Any suggestions would be very helpful. I appreciate your help.

Hi @Sihan_Bu,

Sorry about that. My fault... I confused part of qiime feature-table filter-seqs with qiime taxa filter-seqs

I fixed my initial post. So, the command is not:

qiime feature-table filter-seqs \ 
  --i-sequences sequences.qza \
  --m-metadata-file  table-no-mitochondria-no-chloroplast.qza \
  --o-filtered-sequences sequences-no-mitochondria-no-chloroplast.qza 

but should be:

qiime feature-table filter-seqs \ 
  --i-data  sequences.qza \
  --i-table  table-no-mitochondria-no-chloroplast.qza \
  --o-filtered-data sequences-no-mitochondria-no-chloroplast.qza
1 Like

Hi Mike,

Thank you!

I run these commands and got the same error:

(qiime2-2023.5) busihan@SihandeMacBook-Pro Rerun_3rd_final % qiime feature-table filter-seqs \ 
  --i-data  representative_sequences.qza \
  --i-table  table-no-mitochondria-no-chloroplast.qza \
  --o-filtered-data sequences-no-mitochondria-no-chloroplast.qza

 (1/3) Missing option '--i-data'.
 (2/3) Missing option '--o-filtered-data'. ("--output-dir" may also be used)
 (3/3) Got unexpected extra argument ( )
(qiime2-2023.5) busihan@SihandeMacBook-Pro Rerun_3rd_final % qiime feature-table filter-seqs \ 
  --i-data /Volumes/Extreme\ SSD/University\ of\ Connecticut_2023/Rerun_3rd_final/representative_sequences.qza \ 
  --i-table  /Volumes/Extreme\ SSD/University\ of\ Connecticut_2023/Rerun_3rd_final/table-no-mitochondria-no-chloroplast.qza \ 
  --o-filtered-data sequences-no-mitochondria-no-chloroplast.qza

 (1/3) Missing option '--i-data'.
 (2/3) Missing option '--o-filtered-data'. ("--output-dir" may also be used)
 (3/3) Got unexpected extra argument ( )

However, when I put all the commands in the same line, the error disappeared.

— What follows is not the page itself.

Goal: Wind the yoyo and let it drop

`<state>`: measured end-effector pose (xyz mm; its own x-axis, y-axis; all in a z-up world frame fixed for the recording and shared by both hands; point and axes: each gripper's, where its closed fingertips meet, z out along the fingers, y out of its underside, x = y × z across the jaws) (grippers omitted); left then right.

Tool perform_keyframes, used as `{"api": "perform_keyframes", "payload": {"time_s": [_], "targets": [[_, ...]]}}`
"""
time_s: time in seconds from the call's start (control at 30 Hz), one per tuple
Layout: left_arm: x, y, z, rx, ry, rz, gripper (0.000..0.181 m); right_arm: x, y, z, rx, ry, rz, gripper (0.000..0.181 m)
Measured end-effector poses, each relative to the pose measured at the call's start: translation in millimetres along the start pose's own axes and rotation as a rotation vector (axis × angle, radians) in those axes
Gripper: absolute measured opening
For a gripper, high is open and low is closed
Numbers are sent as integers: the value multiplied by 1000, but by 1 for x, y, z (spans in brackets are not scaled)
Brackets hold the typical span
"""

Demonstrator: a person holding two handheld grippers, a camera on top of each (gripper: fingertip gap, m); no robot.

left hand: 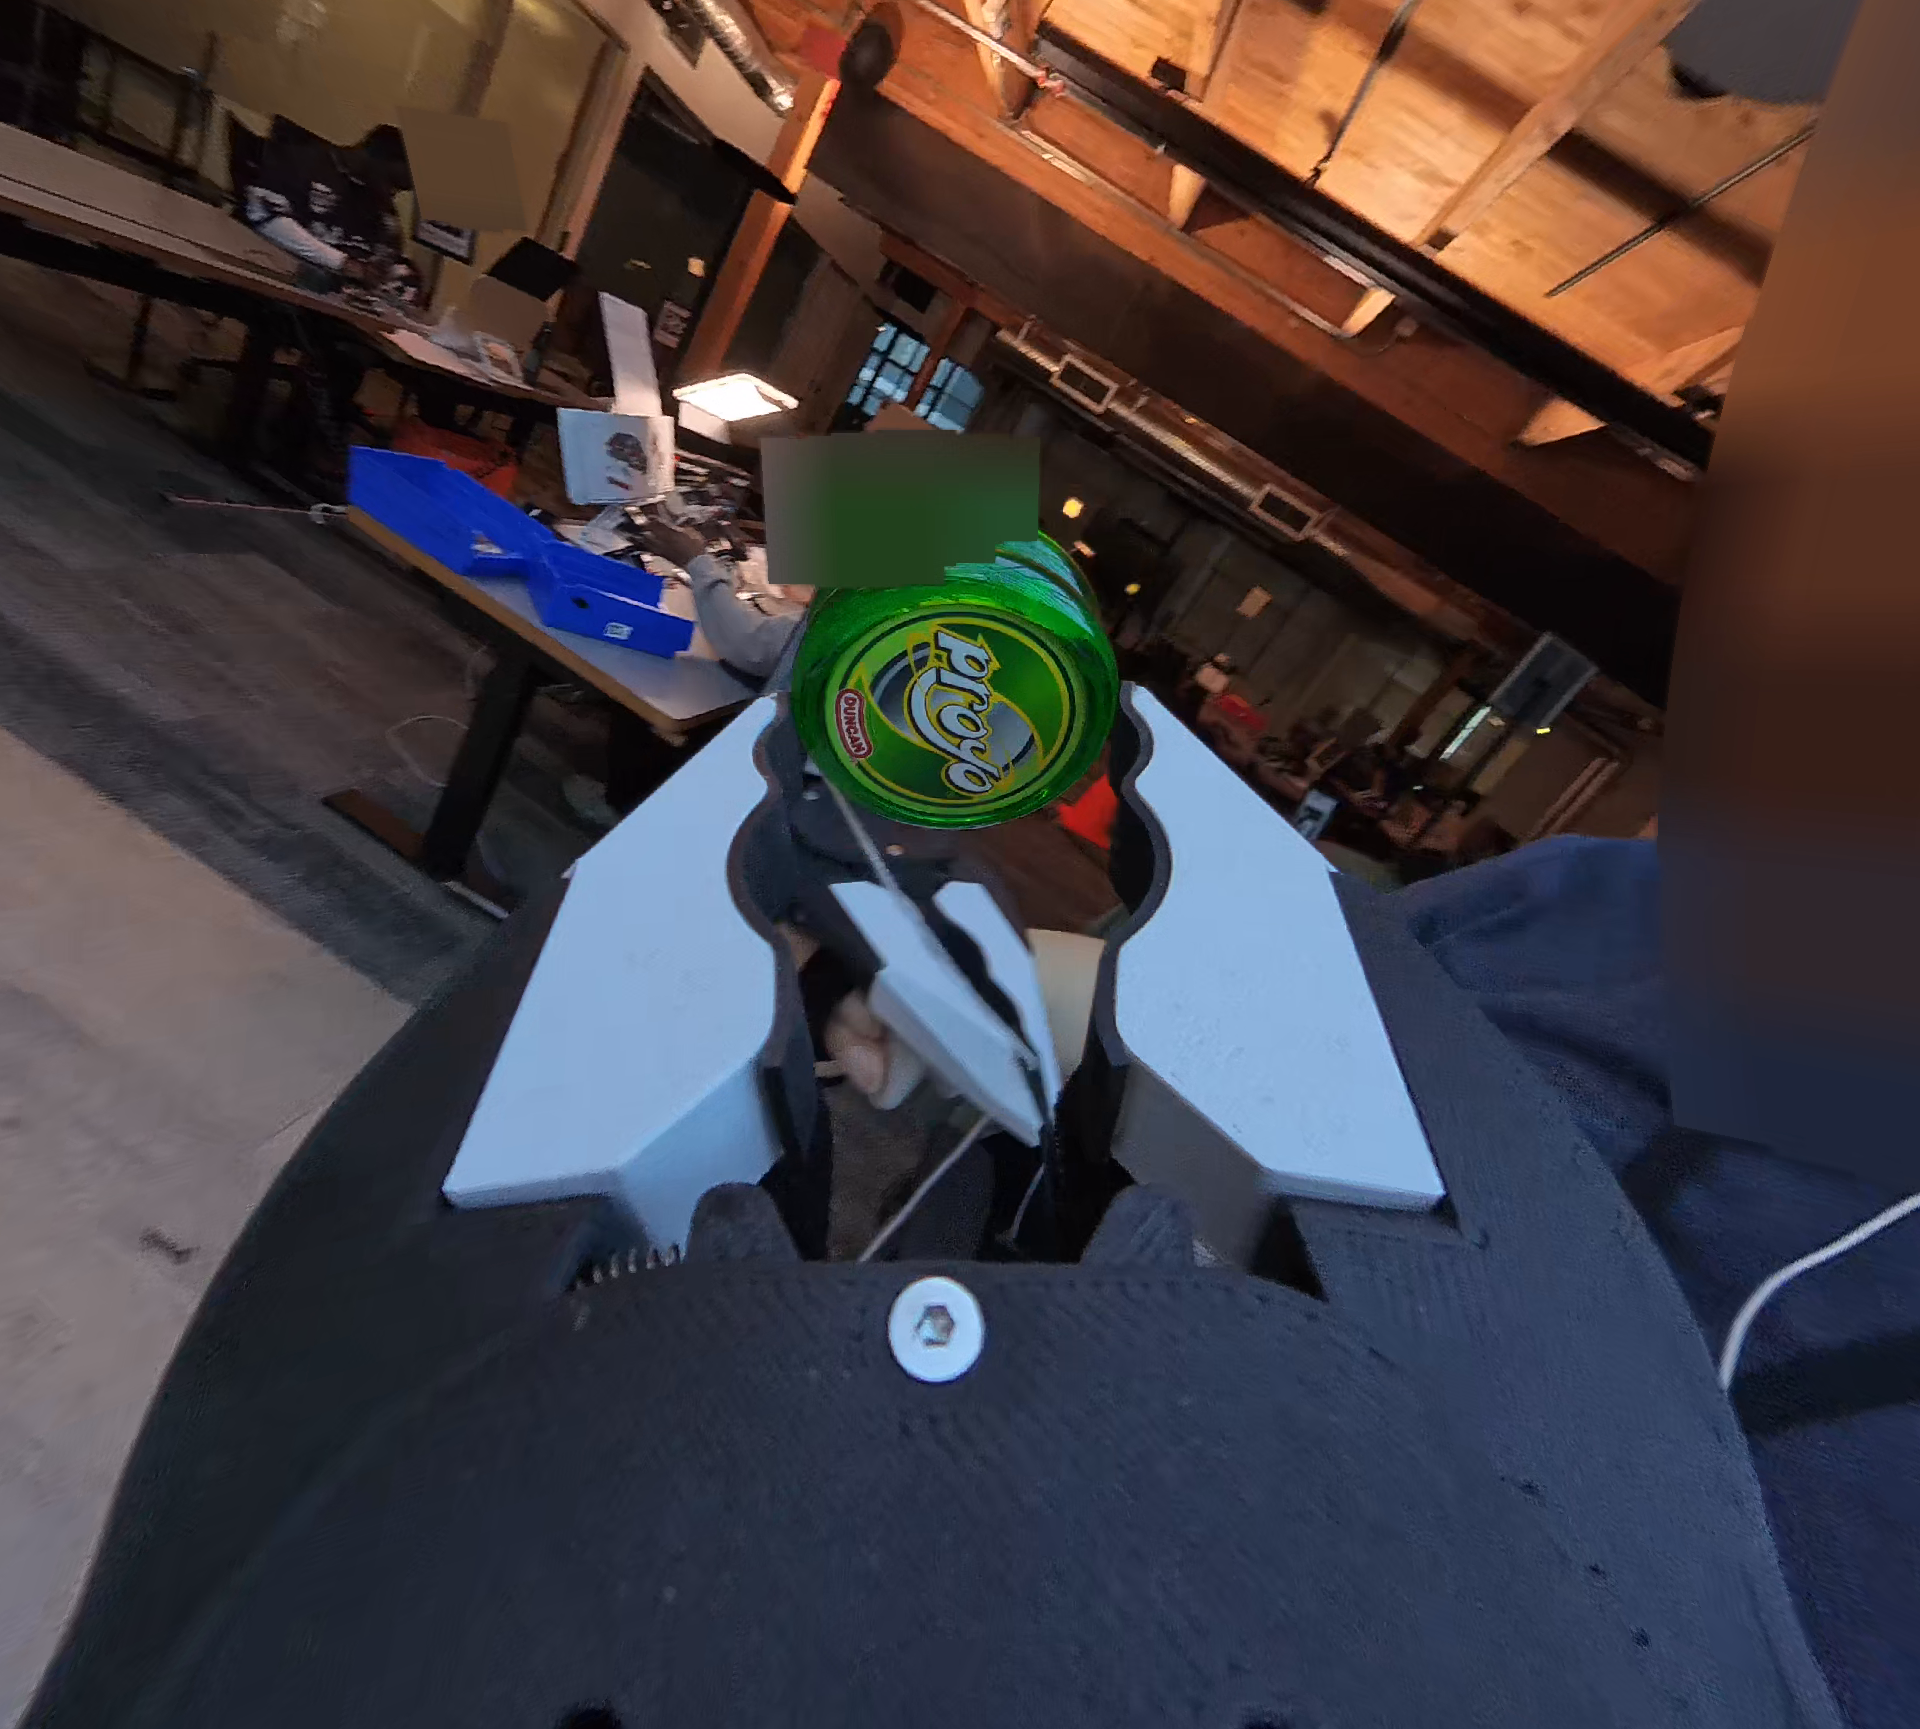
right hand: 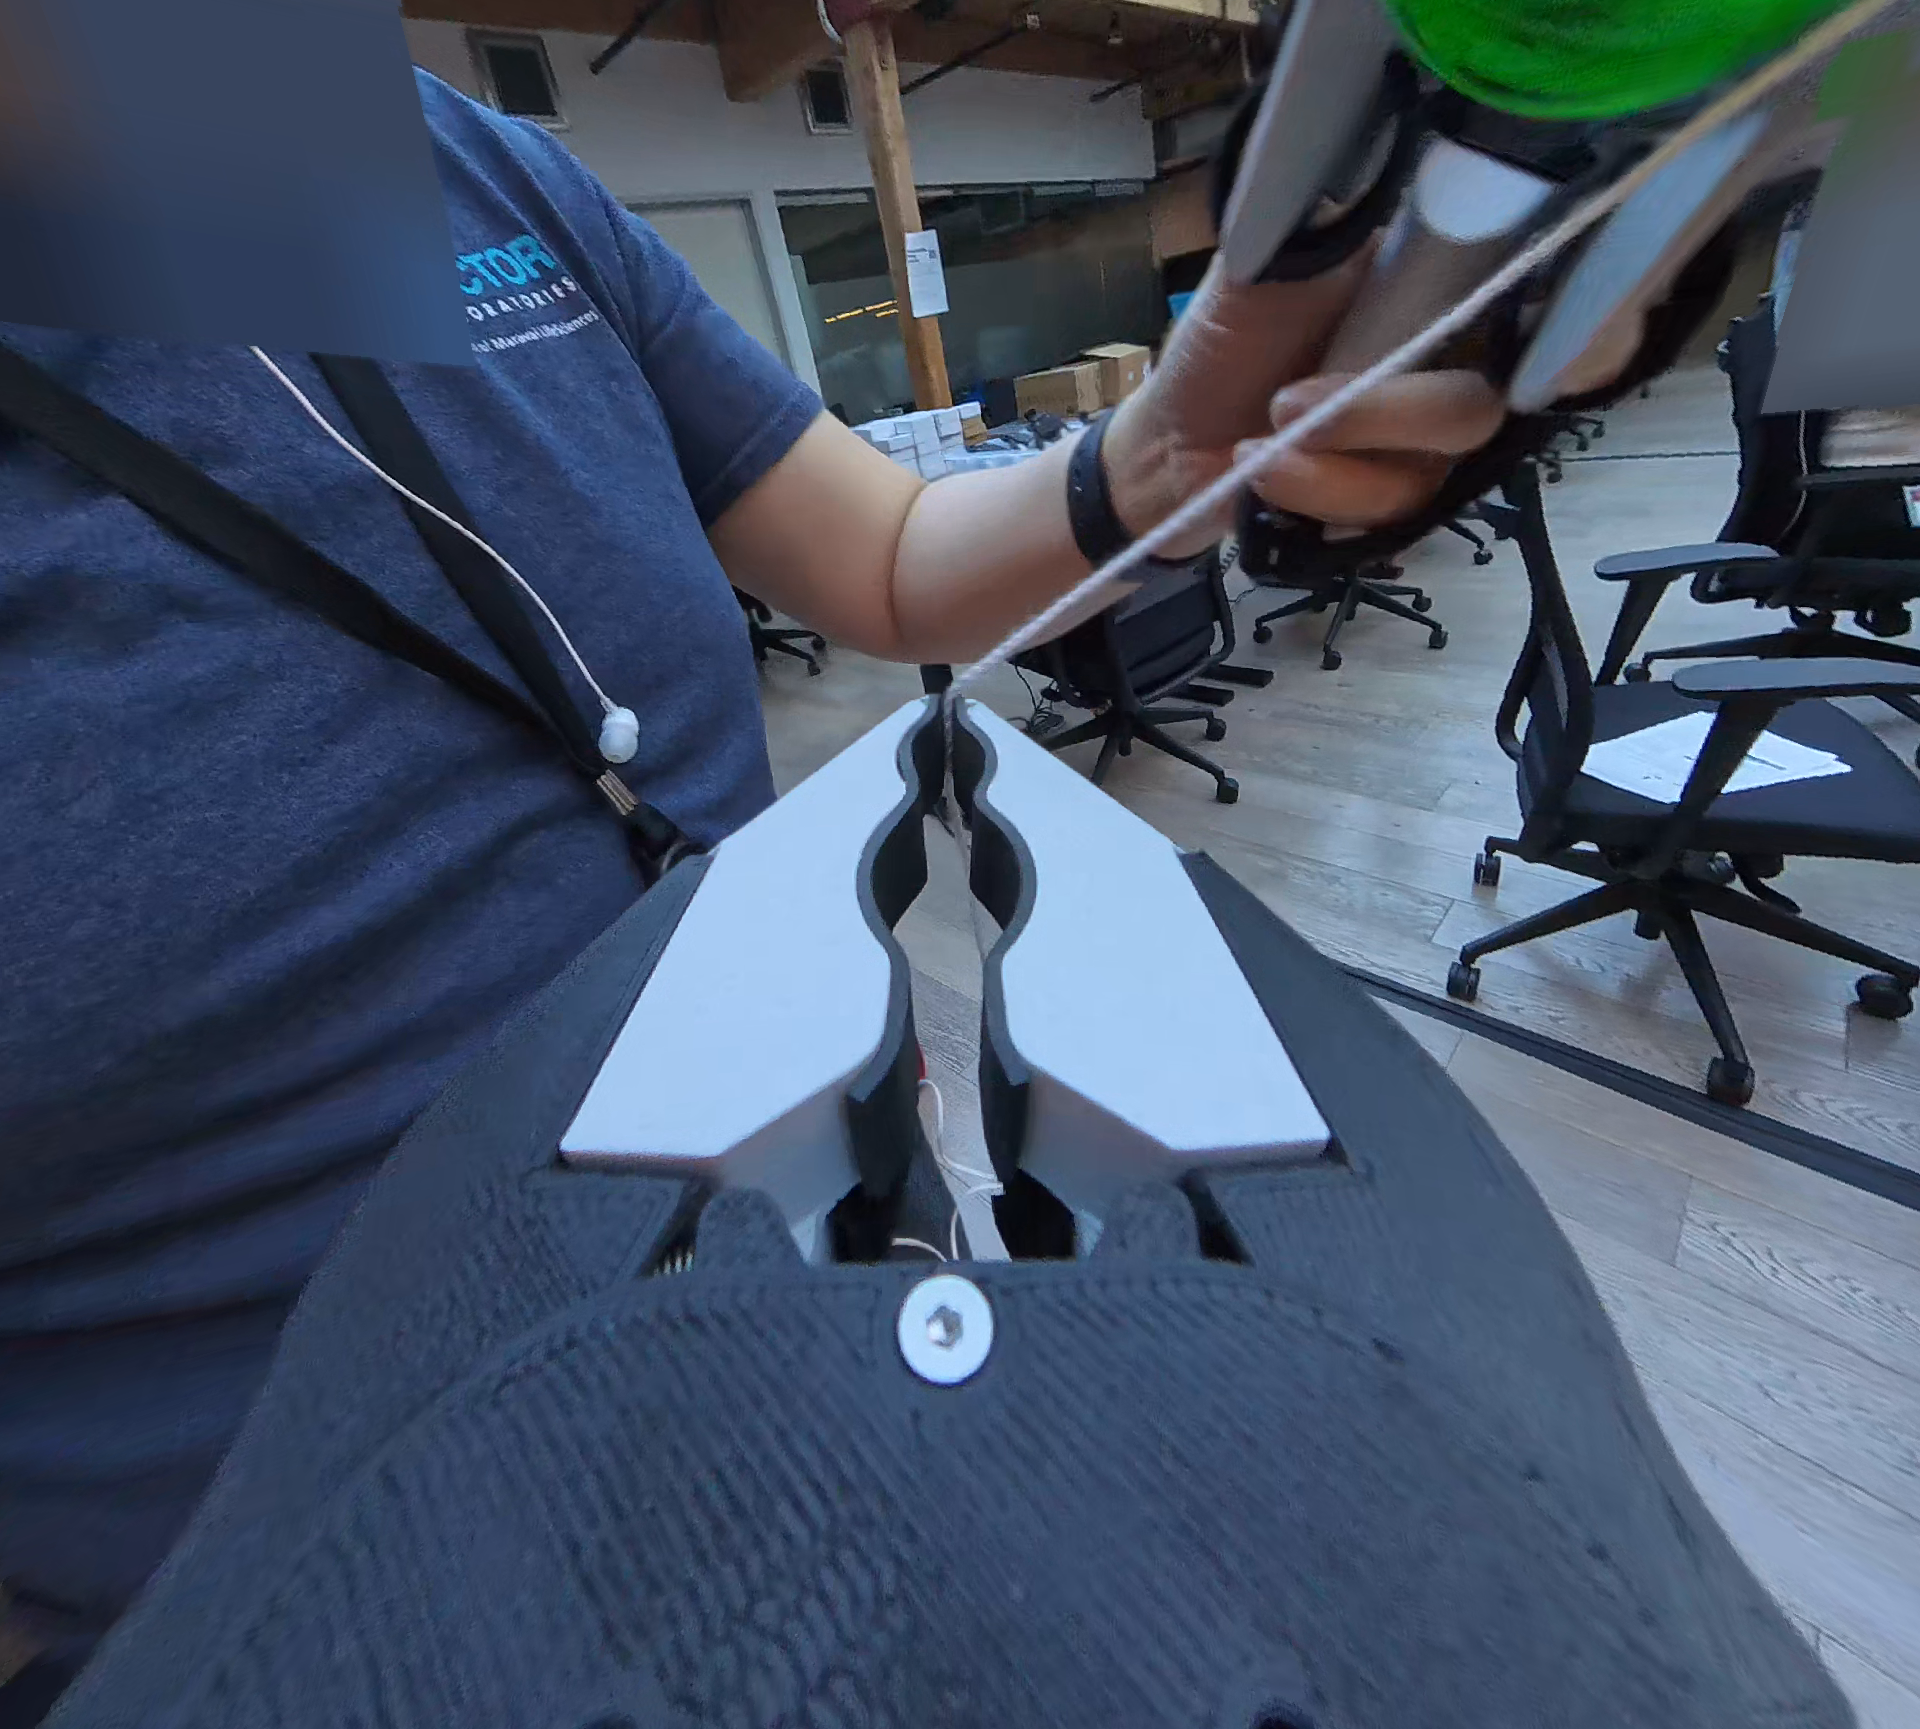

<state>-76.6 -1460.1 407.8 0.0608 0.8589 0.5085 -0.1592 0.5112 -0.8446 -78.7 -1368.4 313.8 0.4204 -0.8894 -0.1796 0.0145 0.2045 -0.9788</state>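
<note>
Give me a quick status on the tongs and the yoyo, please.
Left tongs shut on yoyo, held aloft. Right tongs shut on string, taut up to the yoyo. Nothing in the way.

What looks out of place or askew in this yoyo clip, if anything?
Nothing stands out. The green yoyo sits gripped at the left tool's tips, and its string runs taut and unknotted down to the right tool, which pinches it at the tips. No damage shows.
</note>
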Motion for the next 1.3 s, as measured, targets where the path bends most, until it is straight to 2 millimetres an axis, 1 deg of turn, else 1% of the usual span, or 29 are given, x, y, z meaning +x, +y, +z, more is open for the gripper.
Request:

(qiime2-2023.5) busihan@SihandeMacBook-Pro Rerun_3rd_final % qiime feature-table filter-seqs --i-data representative_sequences.qza --i-table table-no-mitochondria-no-chloroplast.qza --o-filtered-data sequences-no-mitochondria-no-chloroplast.qza

Saved FeatureData[Sequence] to: sequences-no-mitochondria-no-chloroplast.qza

The only difference is just to separate the commands into different lines or put them in the same line. I think I also had the same issue happen before. Could you explain this for me?

Thanks!

No problem @Sihan_Bu,

I think the issue has to do with having spaces in your folder and file names. I highly recommend that you avoid using any kind of spaces or special characters as part of your folder and file names.

One way for most systems to handle this is to make use of a \ character in order to handle any space (whitespace) characters in a file path. However, this character is also used to allow our multi-line commands. As you can see your system knows to use \ to ignore spaces seen in your file path here:

/Volumes/Extreme\ SSD/University\ of\ Connecticut_2023/Rerun_3rd_final

I think this might be causing the issue, when combined with using \ for spreading your commands over multiple lines. I'd recommend replacing the spaces with underscores _.

Thank you, Mike!! This is really helpful.